I thought I would update this issue as I have resolved it and it may help others to know how I got the resolution:
So, here is the topology across the 2 x DC sites:
THW:
I-Phone--CPE--LAC--LNS--CORE--Upstream ISP
HEX:
I-Phone--CPE--LAC--LNS--CORE--Upstream ISP
The two core routers at HEX and THW are both linked together via X-Connects between the DC's.
HEX did not have the issue, only THW did.
The first thing I had to look for was "what's the difference between HEX and THW"?
From a configuration perspective there was no difference. The only noticeable difference was that somewhere upstream, the route back to the CPE at THW was coming through HEX first. So, it would hit HEX and then traverse the X-COnnects across to THW and back to the CPE.

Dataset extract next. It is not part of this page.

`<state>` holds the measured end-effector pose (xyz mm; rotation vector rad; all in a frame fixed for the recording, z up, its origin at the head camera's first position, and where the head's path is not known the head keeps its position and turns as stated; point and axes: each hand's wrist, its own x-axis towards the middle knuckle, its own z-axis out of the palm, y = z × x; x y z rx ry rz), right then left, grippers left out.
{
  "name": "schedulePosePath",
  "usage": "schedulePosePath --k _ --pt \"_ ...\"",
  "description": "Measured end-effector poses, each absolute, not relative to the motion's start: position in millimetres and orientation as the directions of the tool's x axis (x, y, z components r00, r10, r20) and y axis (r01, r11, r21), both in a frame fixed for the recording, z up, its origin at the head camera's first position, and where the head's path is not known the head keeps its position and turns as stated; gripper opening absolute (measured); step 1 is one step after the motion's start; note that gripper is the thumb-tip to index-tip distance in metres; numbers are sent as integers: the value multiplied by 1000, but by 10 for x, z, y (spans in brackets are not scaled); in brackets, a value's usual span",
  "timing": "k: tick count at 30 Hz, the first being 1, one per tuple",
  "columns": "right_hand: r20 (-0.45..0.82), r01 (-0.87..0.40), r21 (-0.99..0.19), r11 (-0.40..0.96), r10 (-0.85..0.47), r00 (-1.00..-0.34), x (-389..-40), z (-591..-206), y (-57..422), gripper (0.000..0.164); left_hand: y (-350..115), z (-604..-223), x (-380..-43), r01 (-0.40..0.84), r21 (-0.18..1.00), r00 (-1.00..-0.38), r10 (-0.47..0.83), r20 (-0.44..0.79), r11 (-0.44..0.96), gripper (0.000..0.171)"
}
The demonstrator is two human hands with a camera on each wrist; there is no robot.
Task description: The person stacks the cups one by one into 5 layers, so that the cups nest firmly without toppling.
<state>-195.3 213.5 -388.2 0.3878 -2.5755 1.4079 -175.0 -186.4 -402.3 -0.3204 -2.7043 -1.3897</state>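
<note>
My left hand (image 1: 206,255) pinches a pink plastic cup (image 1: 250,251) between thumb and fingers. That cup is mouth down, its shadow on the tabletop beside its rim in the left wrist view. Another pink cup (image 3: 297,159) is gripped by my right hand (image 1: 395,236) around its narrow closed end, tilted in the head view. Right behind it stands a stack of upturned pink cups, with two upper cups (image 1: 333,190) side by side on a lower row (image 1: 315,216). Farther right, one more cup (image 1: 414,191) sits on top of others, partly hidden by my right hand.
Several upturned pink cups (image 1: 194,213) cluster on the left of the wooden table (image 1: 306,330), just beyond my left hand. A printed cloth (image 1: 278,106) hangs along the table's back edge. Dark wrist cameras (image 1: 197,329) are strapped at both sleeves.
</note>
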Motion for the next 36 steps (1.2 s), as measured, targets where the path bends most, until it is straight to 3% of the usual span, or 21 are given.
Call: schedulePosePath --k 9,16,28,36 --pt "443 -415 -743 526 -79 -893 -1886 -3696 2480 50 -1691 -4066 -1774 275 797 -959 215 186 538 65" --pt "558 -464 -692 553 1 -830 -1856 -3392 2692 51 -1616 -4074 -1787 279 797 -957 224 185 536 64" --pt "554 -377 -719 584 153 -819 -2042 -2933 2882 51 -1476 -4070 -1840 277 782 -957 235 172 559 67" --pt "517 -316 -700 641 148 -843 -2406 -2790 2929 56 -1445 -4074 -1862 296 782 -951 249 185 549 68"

So, how do we troubleshoot this? I installed I-Perf on one of our radius servers (at HEX) and applied the I-Perf configuration on a laptop attached to CPE at THW. I saw the same issue. I should have been seeing between 7 and 9 MB on I-Perf and 0 retries, but what I actually saw was throughput of 0.234 --> 0.566 and multiple retries. Okay, great, I can replicate the problem. Now, is it isolated to THW or is it the X-Connects?
Next test to confirm X-Connects or local to THW was to install I-Perf on RADIUS server at THW and use from same THW Laptop. I saw the SAME results, which meant the problem was local and nothing to do with the X-Connects.
So, now it was down to interface level. First check the configs... nope, nothing wrong there. Then I completed the following command:
run show interfaces ae1 extensive ---- I saw the following in the output:
Input errors:
Errors: 15000, Drops: 0, Framing errors: 15000, Runts: 0, Giants: 0, Policed discards: 0, Resource errors: 0
So, okay. Which interface from the aggregation is it?
Close one and retest I-Perf..... I noticed the framing errors increase dramatically..... so, I swapped shutdown ports and the framing errors stopped. I-Perf had perfect responses now and no errors seen again.
Whether this is sfp, fiber or a problem with the physical port, we will only know once we can get to the data centres.
Just wanted to show the process I used for troubleshooting.
ADD ON: When I tested the other sites, it must have been pure luck as one of the interfaces on the aggregated link is fine... it depends on the format Juniper uses to pass traffic across an aggregated link --- maybe round robin, maybe load balanced.... I can look that up....